She shows no sign of fear. Not even when I brandish my still-glowing dagger.
“Talk,” I say.
I’m met with a defiant smirk. She doesn’t think I’ll do it.
That’s because she doesn’t know me.
When I place the blade against her—a long line tracing her clavicle—I feel nothing but the lackluster protest of the outer layer of her skin, which sutures immediately after the blade punctures it.
She doesn’t scream, choosing the clamp her jaw instead, but her eyes fling open, tears welling in them. She’s a tough woman, and she’s fae, so I imagine the tears are more from shock than anything.
There’s a bright red mark left behind.
When I touch the blade to her again, she spits in my face.
I keep going.
The second branding is more difficult. Straight across her thigh. I know it’s a relatively safe place to burn her. More fatty tissue to absorb it. No vital organs to damage. That’s why I chose it. But it feels intimate, and as Tink whimpers, I don’t hear Tink, but Wendy, crying softly from the parlor after a suitor readjusts his cravat on the way out the door.
The thought makes me ill, and for a fleeting moment, the panic begins to set in. The doubt.
I can’t do this.
But I’ve failed Wendy one too many times. I won’t fail her again.

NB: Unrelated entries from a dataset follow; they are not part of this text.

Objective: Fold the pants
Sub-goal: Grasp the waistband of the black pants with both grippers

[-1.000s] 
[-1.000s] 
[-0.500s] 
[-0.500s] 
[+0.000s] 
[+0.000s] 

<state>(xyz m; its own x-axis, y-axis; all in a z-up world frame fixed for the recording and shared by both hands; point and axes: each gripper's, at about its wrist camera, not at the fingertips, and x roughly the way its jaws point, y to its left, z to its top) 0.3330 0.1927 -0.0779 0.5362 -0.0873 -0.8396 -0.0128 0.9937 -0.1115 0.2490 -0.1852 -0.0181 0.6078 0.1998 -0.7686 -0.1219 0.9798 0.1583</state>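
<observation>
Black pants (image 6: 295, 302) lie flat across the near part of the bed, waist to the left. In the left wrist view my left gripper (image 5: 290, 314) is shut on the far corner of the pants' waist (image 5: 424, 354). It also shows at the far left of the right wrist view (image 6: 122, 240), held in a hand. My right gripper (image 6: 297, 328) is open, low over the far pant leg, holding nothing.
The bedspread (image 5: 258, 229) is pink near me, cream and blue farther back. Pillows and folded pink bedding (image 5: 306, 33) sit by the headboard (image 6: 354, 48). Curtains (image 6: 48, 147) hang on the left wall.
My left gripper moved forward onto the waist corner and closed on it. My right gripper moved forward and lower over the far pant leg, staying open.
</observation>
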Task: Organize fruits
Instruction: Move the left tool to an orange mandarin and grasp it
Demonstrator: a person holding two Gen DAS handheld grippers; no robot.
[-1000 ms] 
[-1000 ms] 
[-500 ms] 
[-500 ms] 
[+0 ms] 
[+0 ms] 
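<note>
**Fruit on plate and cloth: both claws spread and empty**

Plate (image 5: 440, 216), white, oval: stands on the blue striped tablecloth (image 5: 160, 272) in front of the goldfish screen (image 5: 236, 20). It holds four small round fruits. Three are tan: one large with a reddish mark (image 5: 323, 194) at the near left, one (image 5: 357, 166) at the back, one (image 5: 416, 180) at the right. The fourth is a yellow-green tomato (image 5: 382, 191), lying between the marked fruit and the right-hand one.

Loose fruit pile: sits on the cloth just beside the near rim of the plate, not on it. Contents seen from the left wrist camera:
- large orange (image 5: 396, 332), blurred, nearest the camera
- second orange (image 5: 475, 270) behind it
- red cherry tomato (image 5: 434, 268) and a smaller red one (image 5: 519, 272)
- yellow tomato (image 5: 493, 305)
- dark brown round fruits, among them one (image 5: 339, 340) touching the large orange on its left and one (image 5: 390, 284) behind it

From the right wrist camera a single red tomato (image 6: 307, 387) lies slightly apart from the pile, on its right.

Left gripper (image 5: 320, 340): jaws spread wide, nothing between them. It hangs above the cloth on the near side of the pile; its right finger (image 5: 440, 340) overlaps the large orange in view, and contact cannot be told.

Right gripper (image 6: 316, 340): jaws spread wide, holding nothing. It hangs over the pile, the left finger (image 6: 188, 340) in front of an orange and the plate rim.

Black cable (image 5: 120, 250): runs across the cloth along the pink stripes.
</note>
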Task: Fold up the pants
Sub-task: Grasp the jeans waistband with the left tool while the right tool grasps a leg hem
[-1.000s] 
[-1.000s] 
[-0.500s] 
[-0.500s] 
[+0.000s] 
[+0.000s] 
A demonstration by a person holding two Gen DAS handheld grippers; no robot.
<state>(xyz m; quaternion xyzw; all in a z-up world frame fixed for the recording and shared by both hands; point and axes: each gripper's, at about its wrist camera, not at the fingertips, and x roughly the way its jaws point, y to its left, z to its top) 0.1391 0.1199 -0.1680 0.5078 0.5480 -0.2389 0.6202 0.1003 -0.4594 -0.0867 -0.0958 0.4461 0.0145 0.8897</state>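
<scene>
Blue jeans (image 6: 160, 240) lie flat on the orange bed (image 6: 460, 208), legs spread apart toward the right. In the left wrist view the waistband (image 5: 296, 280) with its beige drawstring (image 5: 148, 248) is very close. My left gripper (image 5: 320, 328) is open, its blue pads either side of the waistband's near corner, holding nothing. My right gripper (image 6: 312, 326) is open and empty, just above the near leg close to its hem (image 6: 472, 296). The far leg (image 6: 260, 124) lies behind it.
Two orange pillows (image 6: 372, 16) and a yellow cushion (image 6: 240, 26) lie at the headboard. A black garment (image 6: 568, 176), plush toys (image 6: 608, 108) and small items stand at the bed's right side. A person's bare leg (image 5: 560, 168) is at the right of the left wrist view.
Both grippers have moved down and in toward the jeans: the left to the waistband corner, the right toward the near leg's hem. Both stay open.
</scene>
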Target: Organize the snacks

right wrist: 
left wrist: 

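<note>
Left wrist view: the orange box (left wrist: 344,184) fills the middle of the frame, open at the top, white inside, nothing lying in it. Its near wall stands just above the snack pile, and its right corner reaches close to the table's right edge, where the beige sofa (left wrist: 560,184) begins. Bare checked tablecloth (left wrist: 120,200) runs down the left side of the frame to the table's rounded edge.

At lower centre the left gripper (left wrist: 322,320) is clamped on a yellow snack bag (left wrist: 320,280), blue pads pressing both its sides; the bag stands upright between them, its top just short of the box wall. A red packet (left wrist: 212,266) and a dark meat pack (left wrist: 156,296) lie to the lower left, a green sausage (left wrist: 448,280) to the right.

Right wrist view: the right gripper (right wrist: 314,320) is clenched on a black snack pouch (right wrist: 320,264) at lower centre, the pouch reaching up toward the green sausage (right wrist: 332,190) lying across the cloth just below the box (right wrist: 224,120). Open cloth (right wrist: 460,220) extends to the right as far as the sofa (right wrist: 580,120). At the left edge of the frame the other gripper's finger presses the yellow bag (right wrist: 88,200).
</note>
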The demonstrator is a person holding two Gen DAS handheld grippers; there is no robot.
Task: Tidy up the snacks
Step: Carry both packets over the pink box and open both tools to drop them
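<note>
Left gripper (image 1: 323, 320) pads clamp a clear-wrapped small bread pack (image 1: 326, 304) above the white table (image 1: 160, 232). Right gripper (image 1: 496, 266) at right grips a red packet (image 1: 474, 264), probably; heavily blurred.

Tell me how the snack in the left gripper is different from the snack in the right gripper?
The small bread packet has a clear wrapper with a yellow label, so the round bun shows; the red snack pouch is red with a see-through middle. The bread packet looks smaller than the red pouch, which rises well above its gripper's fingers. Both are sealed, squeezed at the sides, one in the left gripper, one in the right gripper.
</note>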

I make another mark, and as Tink cries, I remind myself who I’m doing this for.
Who I’m protecting.
It’s only laterthat night as I’m lying awake in bed, considering what more I could possibly do to break her, how she could be sostubborn in spite of such pain, that the realization hits me in the gut.
As I cooked Tink’s skin, she didn’t refrain from telling me because she wouldn’t.
It’s because she can’t.
CHAPTER 13
JOHN
When I visit Tink the next day, I come prepared, a journal I snuck from Freckles’s now-empty room and a quill in hand. A bottle of ink tucked into my pocket.
Tink’s asleep when I enter, curled up on the floor, her limbs all sharp angles and bones.
It looks terribly uncomfortable. I wonder if it’s painful, sleeping on the floor when you have so little fat to guard your bony edges. Guilt taps at my conscience, so I pull the wrapped food out of my pocket before I bother with the writing utensils. Logically, I know it’s not my fault that Tink is so malnourished. I wasn’t the one who brought her to this island, and a night spent in a cage isn’t nearly long enough to have had a long-term effect on her health.
I repeat these facts to myself. But it’s just like writing a word over and over, until it no longer looks as if it’s spelled correctly.
Funny how even facts can appear false when we dwell on them too long.
Of course, the fact remains that I tortured her last night.
“I brought you breakfast,” I say, unwrapping the jerky I snuck from the kitchens this morning.
Tink stirs. It takes her a moment to register I’m here and pull herself out of slumber. But her ears flick, and she jumps from the floor, the rushweed clearly having worn off.
I don’t miss the way she adjusts the bottom of the flimsy sack covering her body. Like she’s worried about what I might have seen while she lay sprawled and asleep.
“I wouldn’t have looked, even if there was something to see,” I say. My intention is to comfort her, but all I manage to do is produce scarlet blotches on her face. I’m used to the reaction from Wendy, who is rather easily embarrassed, but what I’m not used to is the rage blazing in Tink’s blue eyes.